(Dataset section)
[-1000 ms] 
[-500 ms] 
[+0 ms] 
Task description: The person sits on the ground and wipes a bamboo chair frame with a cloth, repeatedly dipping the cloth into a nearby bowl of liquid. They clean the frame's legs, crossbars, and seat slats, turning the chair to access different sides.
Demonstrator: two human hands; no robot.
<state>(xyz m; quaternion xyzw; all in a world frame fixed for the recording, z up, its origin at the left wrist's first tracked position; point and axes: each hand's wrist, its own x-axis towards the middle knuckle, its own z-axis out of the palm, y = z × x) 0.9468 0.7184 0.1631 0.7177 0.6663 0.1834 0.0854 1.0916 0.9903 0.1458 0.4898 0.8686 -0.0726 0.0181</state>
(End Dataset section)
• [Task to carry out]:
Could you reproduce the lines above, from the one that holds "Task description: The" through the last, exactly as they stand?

• [Task answer]:
Task description: The person sits on the ground and wipes a bamboo chair frame with a cloth, repeatedly dipping the cloth into a nearby bowl of liquid. They clean the frame's legs, crossbars, and seat slats, turning the chair to access different sides.
Demonstrator: two human hands; no robot.
<state>(xyz m; quaternion xyzw; all in a world frame fixed for the recording, z up, its origin at the left wrist's first tracked position; point and axes: each hand's wrist, its own x-axis towards the middle knuckle, its own z-axis out of the palm, y = z × x) 0.9468 0.7184 0.1631 0.7177 0.6663 0.1834 0.0854 1.0916 0.9903 0.1458 0.4898 0.8686 -0.0726 0.0181</state>

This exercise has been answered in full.